Action item:
Copy out exactly the stretch below, from the line with "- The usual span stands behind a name" through the line with "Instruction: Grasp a", both included; the pictures stay out.

Stored entries:
◇ ◇ ◇ ◇ ◇ ◇ ◇

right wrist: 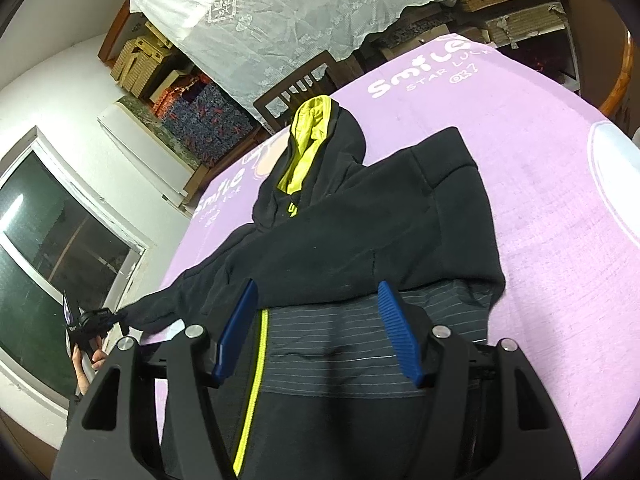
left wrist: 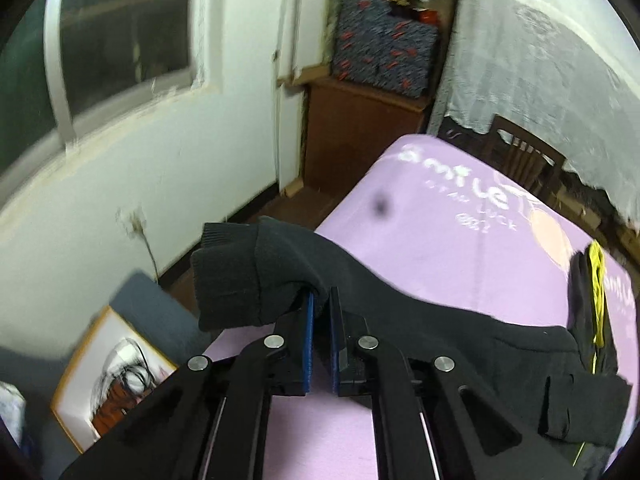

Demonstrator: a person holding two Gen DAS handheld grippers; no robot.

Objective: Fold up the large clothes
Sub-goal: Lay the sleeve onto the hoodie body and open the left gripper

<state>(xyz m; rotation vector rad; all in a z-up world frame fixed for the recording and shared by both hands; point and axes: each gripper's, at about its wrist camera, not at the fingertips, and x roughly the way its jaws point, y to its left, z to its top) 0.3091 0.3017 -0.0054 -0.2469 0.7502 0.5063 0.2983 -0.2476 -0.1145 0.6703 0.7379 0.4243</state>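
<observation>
Left wrist view: left gripper (left wrist: 320, 300) clamped on hoodie (right wrist: 360, 220) sleeve cuff (left wrist: 228, 276) past table (right wrist: 540, 200) left edge; right gripper (right wrist: 316, 300) spread above hem; fleece soft, heavy, limp; grip cuffs and hem

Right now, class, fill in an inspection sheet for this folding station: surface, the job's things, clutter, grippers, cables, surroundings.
Surface: purple printed sheet, spread flat.
Job's things: black hoodie with yellow-lined hood, one side folded over the body; sleeve cuff pulled out past the sheet's edge.
Clutter: nothing seen on the sheet.
Grippers: left gripper shut on the sleeve near the cuff; right gripper open over the hoodie's hem.
Cables: nothing seen.
Surroundings: window, wooden chair, white lace cloth, framed picture on the floor.
</observation>
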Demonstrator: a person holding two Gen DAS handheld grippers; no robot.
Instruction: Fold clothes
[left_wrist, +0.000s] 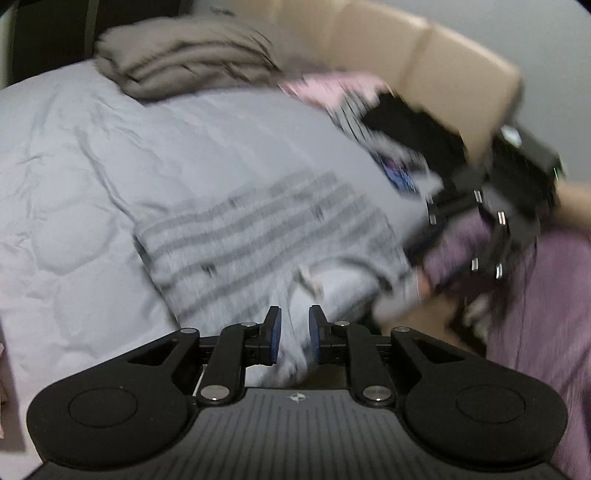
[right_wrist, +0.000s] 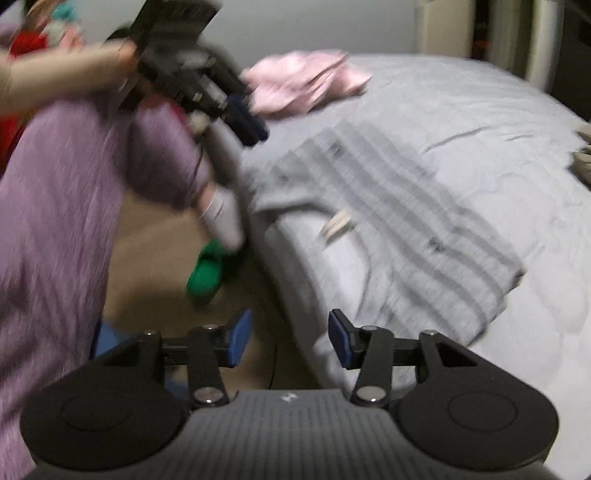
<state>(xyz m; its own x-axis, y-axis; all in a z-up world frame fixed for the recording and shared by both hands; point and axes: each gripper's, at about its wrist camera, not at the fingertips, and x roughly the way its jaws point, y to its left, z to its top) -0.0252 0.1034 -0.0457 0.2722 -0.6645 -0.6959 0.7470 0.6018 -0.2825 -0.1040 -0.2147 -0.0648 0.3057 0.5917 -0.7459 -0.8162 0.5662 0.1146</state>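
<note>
Both grippers' fingers (left_wrist: 275, 332) stand apart, gripping nothing, above striped garment (left_wrist: 266, 236) on bed (left_wrist: 74, 166).

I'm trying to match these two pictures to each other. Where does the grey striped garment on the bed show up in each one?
Left wrist view: the grey striped garment lies in the middle of the picture, just beyond the fingers.
Right wrist view: it lies right of centre, running diagonally on the bed.
Shared landmark: the pink garment farther back on the grey bedspread appears in both views.
</note>
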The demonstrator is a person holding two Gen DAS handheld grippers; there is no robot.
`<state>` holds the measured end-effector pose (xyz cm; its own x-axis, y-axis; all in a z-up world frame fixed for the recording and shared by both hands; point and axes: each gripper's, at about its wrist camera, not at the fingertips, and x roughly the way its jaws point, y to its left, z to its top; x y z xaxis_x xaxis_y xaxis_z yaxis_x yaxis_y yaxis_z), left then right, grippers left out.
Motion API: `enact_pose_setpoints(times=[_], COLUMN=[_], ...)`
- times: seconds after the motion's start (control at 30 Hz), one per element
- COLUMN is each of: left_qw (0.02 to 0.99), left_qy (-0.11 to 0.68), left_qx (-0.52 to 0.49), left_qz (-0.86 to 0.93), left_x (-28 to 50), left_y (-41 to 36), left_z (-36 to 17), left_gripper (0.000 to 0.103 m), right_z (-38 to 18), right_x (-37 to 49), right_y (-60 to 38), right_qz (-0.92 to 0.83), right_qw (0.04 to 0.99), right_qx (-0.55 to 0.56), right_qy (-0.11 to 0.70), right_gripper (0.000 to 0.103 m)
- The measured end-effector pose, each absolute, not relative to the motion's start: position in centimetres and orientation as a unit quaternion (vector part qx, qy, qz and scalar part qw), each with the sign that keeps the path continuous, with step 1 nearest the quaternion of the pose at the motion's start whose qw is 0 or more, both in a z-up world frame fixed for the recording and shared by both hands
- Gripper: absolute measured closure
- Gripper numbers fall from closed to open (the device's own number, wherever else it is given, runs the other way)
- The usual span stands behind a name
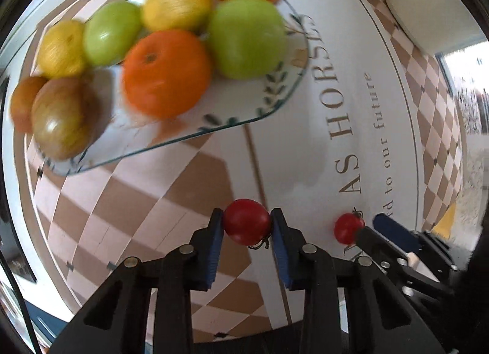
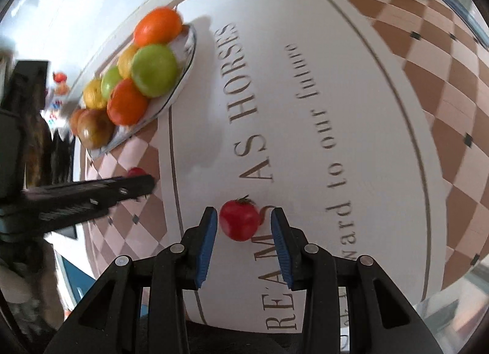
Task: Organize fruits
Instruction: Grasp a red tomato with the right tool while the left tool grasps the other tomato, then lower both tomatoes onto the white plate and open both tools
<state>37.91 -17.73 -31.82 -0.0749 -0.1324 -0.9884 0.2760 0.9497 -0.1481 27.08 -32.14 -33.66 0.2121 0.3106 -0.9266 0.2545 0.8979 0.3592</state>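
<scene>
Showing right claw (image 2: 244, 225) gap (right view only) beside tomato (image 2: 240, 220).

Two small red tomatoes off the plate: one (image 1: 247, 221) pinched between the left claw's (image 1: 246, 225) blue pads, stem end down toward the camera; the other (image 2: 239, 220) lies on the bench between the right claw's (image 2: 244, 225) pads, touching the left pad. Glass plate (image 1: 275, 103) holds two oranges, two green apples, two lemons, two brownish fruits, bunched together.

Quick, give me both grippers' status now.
Left gripper: shut on a red tomato, fingers pressing both its sides.
Right gripper: open around a second red tomato; there is a gap at one finger, so it is not gripped.
</scene>
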Motion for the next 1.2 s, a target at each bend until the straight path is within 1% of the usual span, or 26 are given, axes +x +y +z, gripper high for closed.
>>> enact_pose_setpoints(times=[0.07,0.1,0.23,0.37,0.47,0.57,0.67,0.83,0.93,1.03,1.07,1.1,1.13,1.2], left_qw=[0.683,0.685,0.695,0.702,0.695,0.656,0.632,0.626,0.617,0.607,0.605,0.604,0.603,0.606], left_qy=[0.716,0.715,0.708,0.697,0.690,0.688,0.680,0.670,0.670,0.673,0.674,0.675,0.675,0.676], left_qx=[0.026,0.017,-0.038,-0.102,-0.184,-0.301,-0.365,-0.397,-0.411,-0.422,-0.423,-0.424,-0.424,-0.419], left_qz=[-0.142,-0.139,-0.119,-0.102,-0.088,-0.077,-0.064,-0.042,-0.034,-0.030,-0.026,-0.024,-0.023,-0.019], left_x=[37.8,37.7,38.3,39.8,40.9,42.2,42.4,42.8,43.0,43.1,43.1,43.2,43.3,43.3], left_y=[-16.3,-15.7,-11.9,-8.2,-5.6,-3.8,-2.2,-0.9,0.0,1.2,0.7,0.8,0.7,0.9], left_z=[-31.3,-31.0,-29.2,-27.7,-27.6,-29.7,-30.9,-31.7,-32.1,-32.6,-32.9,-33.0,-33.1,-32.9], left_gripper=[0.075,0.075,0.075,0.075,0.075,0.075,0.075,0.074,0.074,0.072,0.072,0.071,0.070,0.064], right_z=[-34.3,-34.3,-33.9,-32.9,-31.4,-29.9,-28.7,-28.1,-29.1,-30.3,-30.7,-30.8,-30.8,-30.6], right_x=[27.4,27.4,27.9,29.7,32.3,36.0,39.9,45.6,47.5,48.6,48.9,49.2,49.2,49.2], right_y=[-31.3,-31.0,-29.8,-28.9,-28.0,-26.9,-25.5,-21.0,-19.9,-19.7,-19.7,-19.7,-19.9,-20.3], right_qz=[0.023,0.022,0.036,0.059,0.091,0.134,0.175,0.211,0.220,0.213,0.210,0.207,0.206,0.201], right_qw=[0.743,0.746,0.757,0.761,0.763,0.757,0.746,0.744,0.725,0.707,0.702,0.700,0.699,0.702], right_qx=[0.211,0.199,0.179,0.190,0.218,0.258,0.282,0.240,0.232,0.240,0.242,0.242,0.244,0.245], right_qy=[0.635,0.635,0.627,0.617,0.602,0.586,0.577,0.586,0.610,0.630,0.636,0.639,0.640,0.637], right_gripper=[0.065,0.071,0.072,0.072,0.072,0.072,0.072,0.072,0.071,0.070,0.069,0.061,0.050,0.043])
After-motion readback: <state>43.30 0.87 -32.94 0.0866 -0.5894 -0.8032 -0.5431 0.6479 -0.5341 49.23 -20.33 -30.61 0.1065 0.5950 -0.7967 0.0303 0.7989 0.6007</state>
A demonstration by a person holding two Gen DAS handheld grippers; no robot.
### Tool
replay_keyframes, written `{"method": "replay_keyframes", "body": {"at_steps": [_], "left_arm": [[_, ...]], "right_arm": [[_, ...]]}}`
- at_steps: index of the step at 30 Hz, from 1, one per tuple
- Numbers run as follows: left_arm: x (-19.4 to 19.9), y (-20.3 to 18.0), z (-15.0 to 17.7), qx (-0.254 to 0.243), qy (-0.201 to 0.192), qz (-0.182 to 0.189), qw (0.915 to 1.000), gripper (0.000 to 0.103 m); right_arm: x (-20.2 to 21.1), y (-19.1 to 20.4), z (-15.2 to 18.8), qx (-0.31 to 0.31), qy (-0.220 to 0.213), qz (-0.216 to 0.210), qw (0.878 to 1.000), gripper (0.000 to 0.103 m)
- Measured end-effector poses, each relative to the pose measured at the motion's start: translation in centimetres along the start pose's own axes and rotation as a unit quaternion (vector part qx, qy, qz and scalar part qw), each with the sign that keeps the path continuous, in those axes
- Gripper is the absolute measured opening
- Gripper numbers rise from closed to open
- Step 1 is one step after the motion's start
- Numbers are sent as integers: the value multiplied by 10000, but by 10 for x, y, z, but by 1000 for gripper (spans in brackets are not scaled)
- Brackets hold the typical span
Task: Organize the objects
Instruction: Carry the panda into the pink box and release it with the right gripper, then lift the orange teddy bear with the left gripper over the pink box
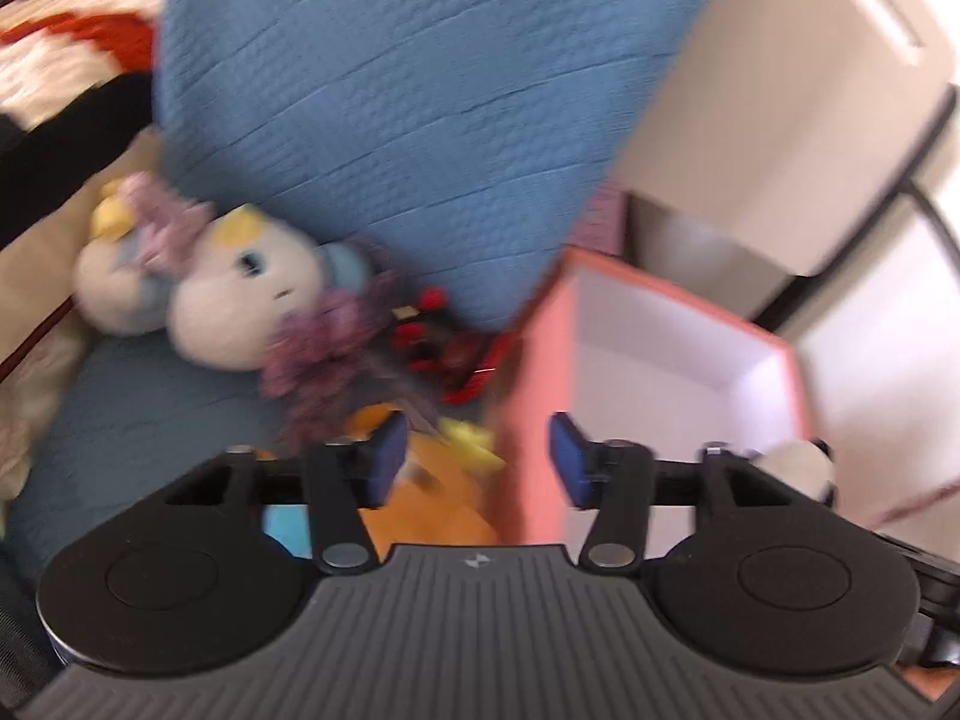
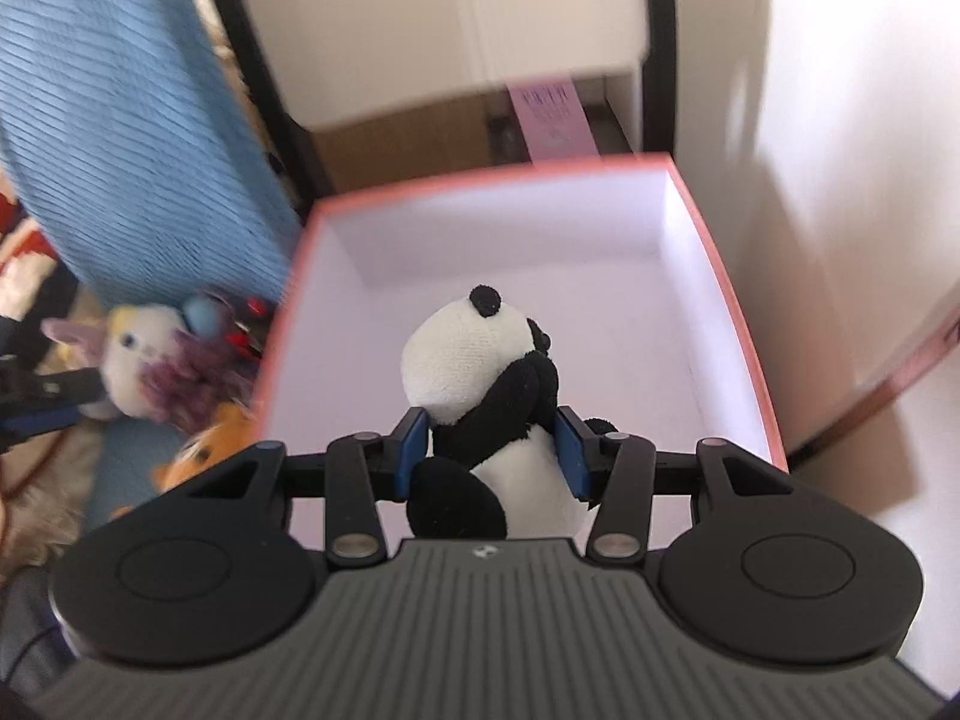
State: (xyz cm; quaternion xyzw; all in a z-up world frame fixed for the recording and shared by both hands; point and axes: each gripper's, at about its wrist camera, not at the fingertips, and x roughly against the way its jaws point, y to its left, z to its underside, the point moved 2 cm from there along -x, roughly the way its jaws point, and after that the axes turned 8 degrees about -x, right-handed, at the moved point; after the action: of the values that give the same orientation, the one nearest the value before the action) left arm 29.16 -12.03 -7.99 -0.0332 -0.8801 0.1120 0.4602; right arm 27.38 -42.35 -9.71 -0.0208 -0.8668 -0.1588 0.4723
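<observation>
A blue quilted bedspread (image 1: 372,108) covers the bed where the toys lie, pale cupboards behind. Beside it stands the pink box (image 2: 744,324), white inside and seemingly bare, likely the collecting bin. The right claw (image 2: 492,450) pinches a panda plush (image 2: 474,372) over the box, probably for dropping in. The left claw (image 1: 477,459), spread and holding nothing, hovers above an orange toy (image 1: 432,498) near the purple-haired doll (image 1: 240,294).

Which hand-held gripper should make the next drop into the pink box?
Right. The right hand-held gripper already grips the panda over the pink box; the left hand-held gripper is open, empty.
</observation>
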Motion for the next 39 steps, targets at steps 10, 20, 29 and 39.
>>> {"method": "replay_keyframes", "body": {"at_steps": [10, 20, 29, 39], "left_arm": [[-39, 31, 43, -804, 619, -143, 9947, 79], [-68, 7, 104, -1997, 1211, -213, 9721, 82], [-77, 10, 112, -2687, 1043, -798, 9542, 86], [-92, 30, 138, -3616, 1310, -1853, 9043, 81]], "right_arm": [[-38, -21, 11, -170, 324, 170, 9992, 49], [-38, -20, 13, -207, 358, 164, 9990, 49], [-31, -15, 17, -220, 308, 194, 9991, 49], [-20, -11, 25, -145, 266, 326, 9990, 49]]}}
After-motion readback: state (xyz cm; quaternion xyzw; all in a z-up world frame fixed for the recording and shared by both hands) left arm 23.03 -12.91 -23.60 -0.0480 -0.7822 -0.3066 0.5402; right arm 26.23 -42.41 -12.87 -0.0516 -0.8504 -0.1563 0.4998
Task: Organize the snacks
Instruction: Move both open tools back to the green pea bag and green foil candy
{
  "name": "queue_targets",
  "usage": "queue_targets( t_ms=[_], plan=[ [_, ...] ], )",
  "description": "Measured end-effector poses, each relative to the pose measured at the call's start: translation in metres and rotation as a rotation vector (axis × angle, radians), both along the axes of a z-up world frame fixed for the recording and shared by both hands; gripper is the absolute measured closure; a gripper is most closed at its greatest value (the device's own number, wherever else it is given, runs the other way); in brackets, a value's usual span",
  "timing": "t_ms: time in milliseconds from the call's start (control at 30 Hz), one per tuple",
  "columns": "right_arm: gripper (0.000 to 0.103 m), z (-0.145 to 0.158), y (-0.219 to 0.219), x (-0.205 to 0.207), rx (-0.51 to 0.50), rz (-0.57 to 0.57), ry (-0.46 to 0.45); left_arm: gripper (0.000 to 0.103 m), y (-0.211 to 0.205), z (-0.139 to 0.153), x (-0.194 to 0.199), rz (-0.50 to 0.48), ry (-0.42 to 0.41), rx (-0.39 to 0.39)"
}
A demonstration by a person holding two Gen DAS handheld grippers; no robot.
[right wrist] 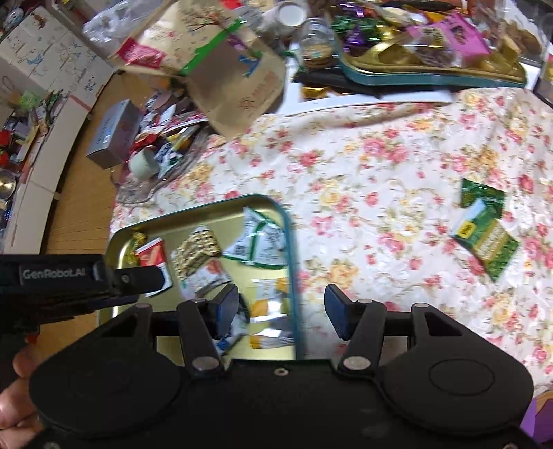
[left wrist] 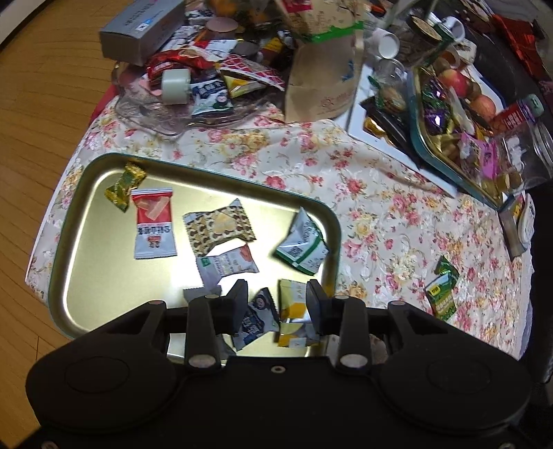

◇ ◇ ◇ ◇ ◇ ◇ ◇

Solved exercise:
- The usual span stands behind a name
Task: Organize fruits
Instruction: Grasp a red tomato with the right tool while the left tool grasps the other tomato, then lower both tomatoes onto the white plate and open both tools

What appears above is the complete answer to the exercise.